Puliyel and Sathyamala discovered the concealment by analyzing the data in the periodic safety update reports (PSUR) related to the vaccine that its manufacturer GSK must regularly provide to the European Medicines Agency (EMA).
These confidential safety reports on this vaccine were received by Puliyel from an Italian researcher who obtained them from the EMA under the Freedom of Information Act - the Italian version of the right to information in India.

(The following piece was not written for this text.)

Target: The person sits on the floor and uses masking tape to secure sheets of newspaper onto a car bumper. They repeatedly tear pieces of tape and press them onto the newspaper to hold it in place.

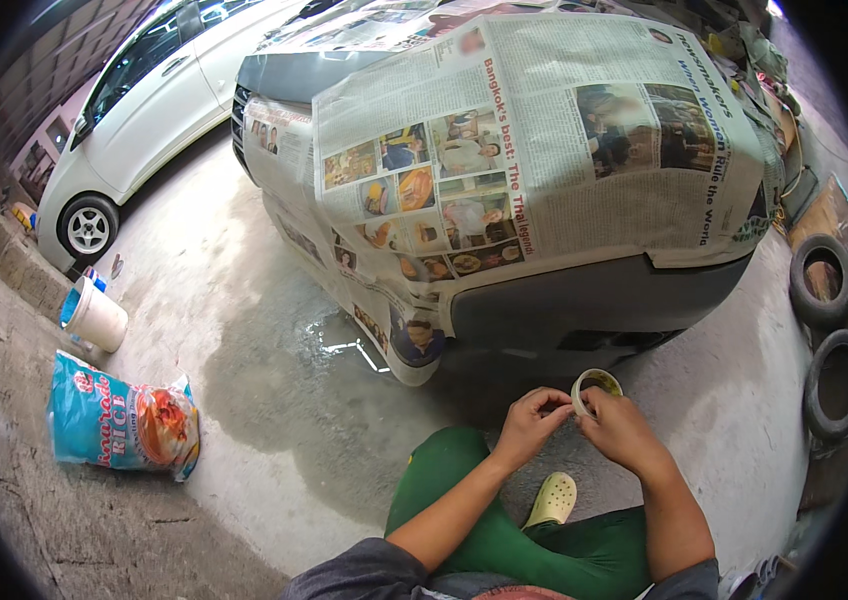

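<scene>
A small roll of pale masking tape (595, 385) is held up in front of me. My right hand (622, 428) grips the roll from the right and below. My left hand (531, 420) pinches at the roll's left edge with its fingertips. Both hands hover just below the grey bumper (584, 300) of a car whose front is wrapped in sheets of newspaper (534, 140). I am squatting; my green trouser legs (504, 530) and a pale yellow clog (553, 498) show beneath my forearms.
A white car (144, 110) is parked at the back left. A white bucket (96, 315) and a blue printed sack (124, 425) lie on the left by a low stone kerb (4, 260). Two tyres (829, 330) rest at the right. A wet patch (304, 380) darkens the concrete floor.
</scene>
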Demonstrator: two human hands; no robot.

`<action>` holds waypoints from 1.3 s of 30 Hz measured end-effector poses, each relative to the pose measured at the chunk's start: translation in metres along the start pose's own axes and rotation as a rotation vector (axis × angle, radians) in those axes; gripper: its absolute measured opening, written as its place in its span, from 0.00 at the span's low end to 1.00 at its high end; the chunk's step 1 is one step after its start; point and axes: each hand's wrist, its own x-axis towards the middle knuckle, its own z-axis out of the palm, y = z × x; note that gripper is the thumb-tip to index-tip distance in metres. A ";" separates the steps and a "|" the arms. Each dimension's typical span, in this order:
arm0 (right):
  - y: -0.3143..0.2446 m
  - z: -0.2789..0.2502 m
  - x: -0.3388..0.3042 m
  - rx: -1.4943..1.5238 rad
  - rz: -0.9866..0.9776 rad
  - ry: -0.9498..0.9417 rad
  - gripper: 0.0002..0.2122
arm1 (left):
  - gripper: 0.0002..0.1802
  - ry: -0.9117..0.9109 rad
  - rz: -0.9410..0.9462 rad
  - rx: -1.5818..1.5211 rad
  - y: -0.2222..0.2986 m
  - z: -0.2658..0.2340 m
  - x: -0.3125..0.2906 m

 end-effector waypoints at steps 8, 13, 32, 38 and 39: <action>-0.009 0.006 0.003 -0.099 -0.055 -0.016 0.08 | 0.08 -0.067 -0.189 -0.123 -0.012 -0.014 0.005; 0.003 0.020 0.012 -0.164 -0.124 0.027 0.07 | 0.09 -0.049 -0.133 -0.080 -0.011 -0.018 0.006; 0.014 0.035 0.032 0.112 0.066 -0.053 0.11 | 0.09 0.146 0.017 -0.262 -0.019 -0.007 0.011; 0.008 0.046 0.042 0.131 0.064 0.029 0.13 | 0.04 0.270 0.172 -0.153 -0.032 -0.009 0.012; 0.005 0.046 0.042 0.120 0.067 0.044 0.14 | 0.03 0.276 0.182 -0.133 -0.029 -0.008 0.011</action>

According to the analysis, doctors found that the latest "Infanrix hexa" vaccine safety report submitted by GSK (2015) has canceled the deaths previously reported by the manufacturer in his 16th report (2012). They note, however, that it is not clear in the report how these deaths were canceled.
Authors Puliyel and Sathyamala note that ten years after the publication of an article from the Center for Disease Control (CDC) examining the relationship between MMR and autism, one of the authors William Thompson admitted that he and his co-authors had omitted information. statistically significant - i.e. that African American males who had been given the MMR vaccine before the age of 36 months were at increased risk of autism. After Thompson and his colleagues found evidence of this increased risk, they deleted data from children without Georgian birth certificates (and therefore disqualified a disproportionate number of black children) and presented their data saying there was no increased risk of autism. It is unclear whether the authors of PSUR 19 performed a similar retroactive disqualification of children documented to have died in PSUR 16.

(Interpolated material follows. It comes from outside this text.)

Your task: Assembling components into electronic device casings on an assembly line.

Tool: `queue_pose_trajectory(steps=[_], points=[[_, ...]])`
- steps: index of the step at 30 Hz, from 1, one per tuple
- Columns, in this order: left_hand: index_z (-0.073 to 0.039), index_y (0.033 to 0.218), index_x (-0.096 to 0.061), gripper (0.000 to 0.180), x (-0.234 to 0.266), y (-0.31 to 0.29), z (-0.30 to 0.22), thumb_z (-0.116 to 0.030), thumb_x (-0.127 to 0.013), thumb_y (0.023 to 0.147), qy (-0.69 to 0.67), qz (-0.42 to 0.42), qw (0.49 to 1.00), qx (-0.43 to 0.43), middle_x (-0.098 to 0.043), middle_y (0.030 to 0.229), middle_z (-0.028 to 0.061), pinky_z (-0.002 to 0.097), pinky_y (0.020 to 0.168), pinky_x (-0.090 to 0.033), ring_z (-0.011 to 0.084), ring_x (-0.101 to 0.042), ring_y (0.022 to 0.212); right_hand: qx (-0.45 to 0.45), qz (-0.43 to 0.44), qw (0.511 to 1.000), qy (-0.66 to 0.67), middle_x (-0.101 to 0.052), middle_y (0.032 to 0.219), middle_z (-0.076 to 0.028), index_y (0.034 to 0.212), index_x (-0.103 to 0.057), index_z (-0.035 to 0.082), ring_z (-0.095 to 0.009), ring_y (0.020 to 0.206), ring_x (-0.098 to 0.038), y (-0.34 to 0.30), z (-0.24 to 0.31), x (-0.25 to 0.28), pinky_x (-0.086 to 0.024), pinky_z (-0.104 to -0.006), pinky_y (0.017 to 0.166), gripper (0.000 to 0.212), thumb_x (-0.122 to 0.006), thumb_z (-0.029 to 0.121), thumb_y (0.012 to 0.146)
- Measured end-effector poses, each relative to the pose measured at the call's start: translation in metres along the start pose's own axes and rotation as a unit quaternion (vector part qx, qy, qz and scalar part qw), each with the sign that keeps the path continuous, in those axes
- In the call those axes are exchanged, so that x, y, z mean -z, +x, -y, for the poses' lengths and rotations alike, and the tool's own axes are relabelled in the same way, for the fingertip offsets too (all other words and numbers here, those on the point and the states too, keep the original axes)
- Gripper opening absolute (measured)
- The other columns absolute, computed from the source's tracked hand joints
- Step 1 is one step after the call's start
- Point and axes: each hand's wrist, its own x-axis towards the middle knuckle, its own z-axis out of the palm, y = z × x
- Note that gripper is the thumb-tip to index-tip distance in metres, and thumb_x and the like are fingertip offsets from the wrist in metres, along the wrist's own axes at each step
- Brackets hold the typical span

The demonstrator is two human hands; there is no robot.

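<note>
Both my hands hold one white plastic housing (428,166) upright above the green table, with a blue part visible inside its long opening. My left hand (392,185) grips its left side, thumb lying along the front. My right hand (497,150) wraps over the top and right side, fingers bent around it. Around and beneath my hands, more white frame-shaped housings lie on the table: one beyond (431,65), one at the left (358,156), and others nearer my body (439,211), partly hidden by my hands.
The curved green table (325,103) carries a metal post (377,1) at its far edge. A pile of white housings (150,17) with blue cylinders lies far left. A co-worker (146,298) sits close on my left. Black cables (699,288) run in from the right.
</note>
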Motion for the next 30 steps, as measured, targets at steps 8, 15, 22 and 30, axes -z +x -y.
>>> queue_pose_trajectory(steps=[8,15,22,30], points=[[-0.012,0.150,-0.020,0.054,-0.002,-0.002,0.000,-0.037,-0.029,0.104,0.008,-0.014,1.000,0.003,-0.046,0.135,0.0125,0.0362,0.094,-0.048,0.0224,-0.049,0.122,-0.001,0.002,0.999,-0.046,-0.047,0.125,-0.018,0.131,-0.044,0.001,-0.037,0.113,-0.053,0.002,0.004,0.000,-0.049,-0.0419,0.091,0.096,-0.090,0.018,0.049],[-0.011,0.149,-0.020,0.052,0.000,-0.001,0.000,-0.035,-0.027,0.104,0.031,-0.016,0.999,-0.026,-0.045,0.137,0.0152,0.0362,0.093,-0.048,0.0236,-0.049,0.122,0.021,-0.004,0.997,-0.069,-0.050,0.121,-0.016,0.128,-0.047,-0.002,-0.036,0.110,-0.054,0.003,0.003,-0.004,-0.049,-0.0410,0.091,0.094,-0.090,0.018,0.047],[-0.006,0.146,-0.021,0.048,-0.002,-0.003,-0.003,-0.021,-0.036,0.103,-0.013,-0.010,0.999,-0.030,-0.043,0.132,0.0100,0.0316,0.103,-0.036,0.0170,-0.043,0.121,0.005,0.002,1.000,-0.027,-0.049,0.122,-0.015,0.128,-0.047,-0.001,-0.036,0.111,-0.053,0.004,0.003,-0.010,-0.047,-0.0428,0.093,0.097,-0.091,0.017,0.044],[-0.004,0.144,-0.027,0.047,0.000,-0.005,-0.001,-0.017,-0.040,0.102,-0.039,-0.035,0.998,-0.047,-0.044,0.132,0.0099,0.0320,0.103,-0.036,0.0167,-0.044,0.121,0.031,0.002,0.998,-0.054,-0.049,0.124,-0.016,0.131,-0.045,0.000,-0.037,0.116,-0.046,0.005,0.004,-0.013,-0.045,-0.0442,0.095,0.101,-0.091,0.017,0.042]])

"If these deaths weren't cleared, the deaths after vaccination would have been significantly higher than expected by chance. The manufacturer would have had to admit to the EMA that their vaccine was the cause of those excess deaths."
Puliyel and Sathyamala claim that the producer "must explain the seemingly flawed figures that he submitted to regulatory authorities.
So far the manufacturer has claimed that the deaths reported after the vaccine are "coincident" and that they would have taken place in these children even if they had not received vaccinations.
However, in their review in the journal, Puliyel and Sathyamala point out that their analysis showed that 83% of the reported deaths occurred immediately after vaccination in the first 10 days and only 17% happened in the following ten days.
"If it were coincident deaths, then they would not have all clustered immediately after vaccination, but would have been evenly distributed over the 20-day period."
Puliyel and Sathyamala write that any argument that claims that sudden deaths after vaccination are offset by lives saved by the vaccine is not acceptable, in the same way that it would be considered illegal to kill a person to use his organs to save five other people. .
"Hiding deaths after vaccination can prevent or delay the assessment of the vaccine's safety profile and this can lead to unnecessary and ethically justifiable deaths.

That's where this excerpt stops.